‘A different art:’ Documentary series highlights community stories

‘We Tell: Environments of Race and Place’ focuses on power of community media


Back-to-back screenings are usually similar.

But on Wednesday, Squeaky Wheel challenged this notion, screening everything from a film about upcoming fatherhood to a film on sheep becoming zombies.

 The stories themselves sound quite different, but they all focused on a similar theme: community.
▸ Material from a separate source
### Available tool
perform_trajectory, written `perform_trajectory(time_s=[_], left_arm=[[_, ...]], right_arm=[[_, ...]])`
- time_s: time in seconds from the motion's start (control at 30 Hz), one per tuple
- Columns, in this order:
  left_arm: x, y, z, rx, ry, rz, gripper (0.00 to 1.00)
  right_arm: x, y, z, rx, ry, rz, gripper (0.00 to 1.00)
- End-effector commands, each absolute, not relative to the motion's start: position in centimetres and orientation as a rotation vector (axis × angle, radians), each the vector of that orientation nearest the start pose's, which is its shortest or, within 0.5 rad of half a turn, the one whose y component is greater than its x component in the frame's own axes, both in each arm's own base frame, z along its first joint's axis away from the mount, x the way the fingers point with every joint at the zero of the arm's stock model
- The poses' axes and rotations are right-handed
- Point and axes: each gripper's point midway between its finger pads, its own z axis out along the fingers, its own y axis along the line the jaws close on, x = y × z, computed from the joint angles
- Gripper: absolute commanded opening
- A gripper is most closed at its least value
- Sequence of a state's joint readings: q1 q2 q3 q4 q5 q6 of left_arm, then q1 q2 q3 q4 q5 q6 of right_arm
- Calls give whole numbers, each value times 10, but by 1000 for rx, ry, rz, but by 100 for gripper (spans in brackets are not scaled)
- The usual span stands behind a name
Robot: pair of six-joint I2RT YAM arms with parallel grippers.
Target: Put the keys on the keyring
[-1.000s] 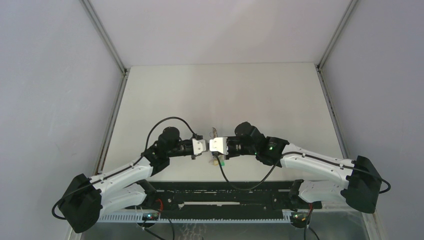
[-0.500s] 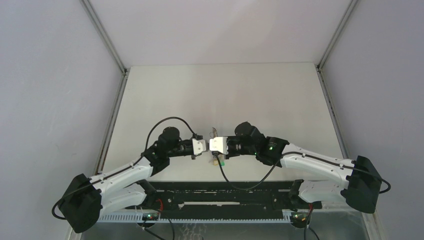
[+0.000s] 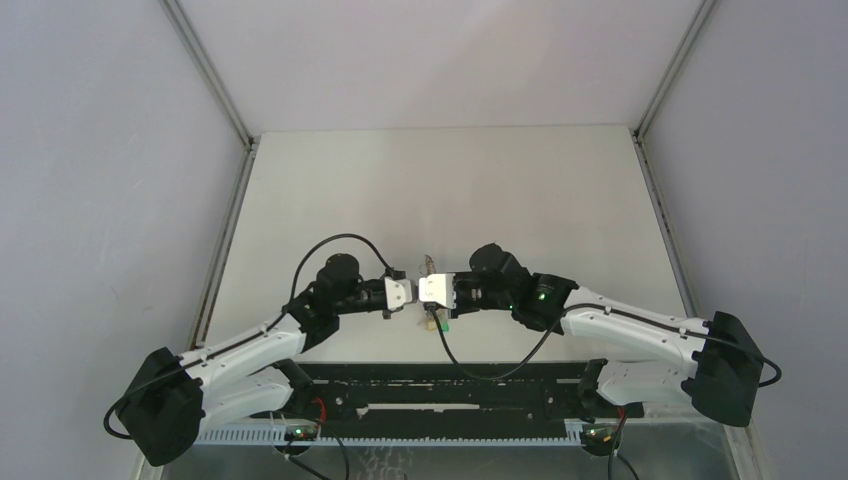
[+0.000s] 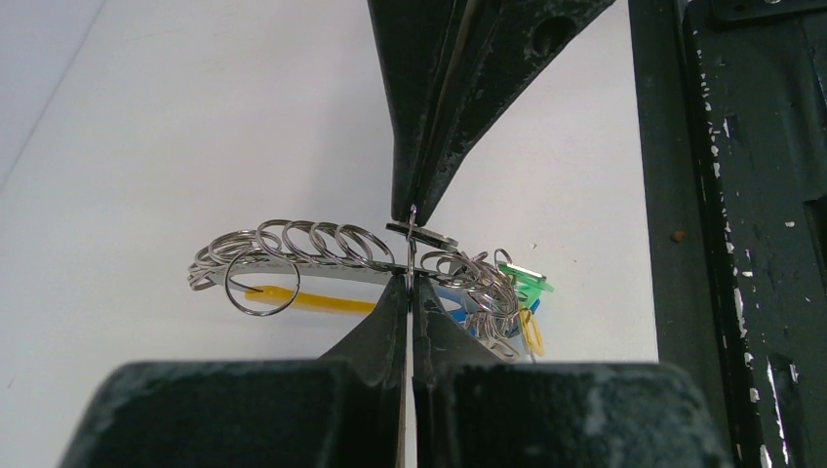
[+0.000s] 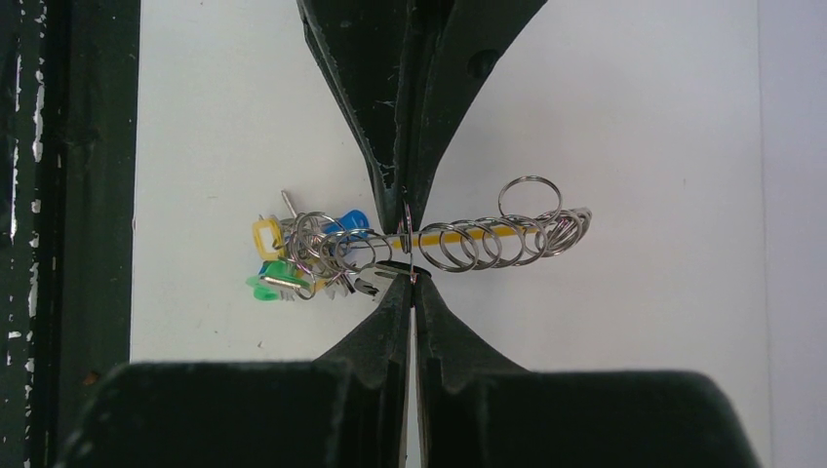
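One keyring [image 5: 468, 239] pinched by left claw [image 4: 410, 285], right claw [image 5: 411, 285] (two).

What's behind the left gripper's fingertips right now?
The right gripper, tip to tip with it, and the keyring: silver rings over a yellow band, blue and green tags at one end. The left gripper hides the band's middle.

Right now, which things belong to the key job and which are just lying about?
Job: keyring with steel loops, yellow band, coloured tags; left hand and right hand, both shut on it. Loose key: can't make out.
Lying about: table, black rail.
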State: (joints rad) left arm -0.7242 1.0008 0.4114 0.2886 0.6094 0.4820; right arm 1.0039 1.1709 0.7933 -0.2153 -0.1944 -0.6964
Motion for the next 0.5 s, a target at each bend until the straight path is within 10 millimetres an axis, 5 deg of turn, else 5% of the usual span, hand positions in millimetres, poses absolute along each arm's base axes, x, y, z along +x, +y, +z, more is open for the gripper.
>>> perform_trajectory(time_s=[0.0, 0.47], left_arm=[[185, -282, 162, 1387, 1183, -737, 0], [186, -282, 161, 1385, 1189, -729, 0]], right_arm=[[188, 319, 183, -1649, 1271, 408, 0], [187, 316, 180, -1663, 1281, 409, 0]])
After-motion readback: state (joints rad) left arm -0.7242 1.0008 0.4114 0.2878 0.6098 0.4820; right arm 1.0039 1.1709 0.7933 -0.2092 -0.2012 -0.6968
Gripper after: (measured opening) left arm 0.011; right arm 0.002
Squeaky Wheel hosted “We Tell: Environments of Race and Place.” The Wednesday event was part of a traveling exhibition, “We Tell: Fifty Years of Participatory Community Media: On the Frontlines of Politics and Place, 1967-2017.” The exhibition –– curated by Louis Massiah, executive director of the Scribe Video Center, and Patricia Zimmermann –– hopes to use documentaries to “chronicle the hidden histories” in specific communities and highlight “needs for social and political change,” according to Lightbox Film Center. The Squeaky Wheel event focused on “immigration, migration and racial identities unique to a specific environment” and featured six short documentaries, each released between 1967 and 2016. 

Documentary “Buffalo Creek Flood: An Act of Man” took up 39 minutes of the 91-minute program, but for good reason. 

The 1975 film detailed the Buffalo Creek Flood of 1972, when a Pittston Coal Company coal-waste dam collapsed, killing 125 people and leaving 4,000 homeless. Instead of focusing solely on the displaced West Virginia community, the documentary analyzed the cause, Pittston’s reaction –– which insisted it was an “act of God” –– and provided facts condemning the company.

Jason Livingston, the project’s research assistant, believes the film’s research-based approach brought a different perspective to the program.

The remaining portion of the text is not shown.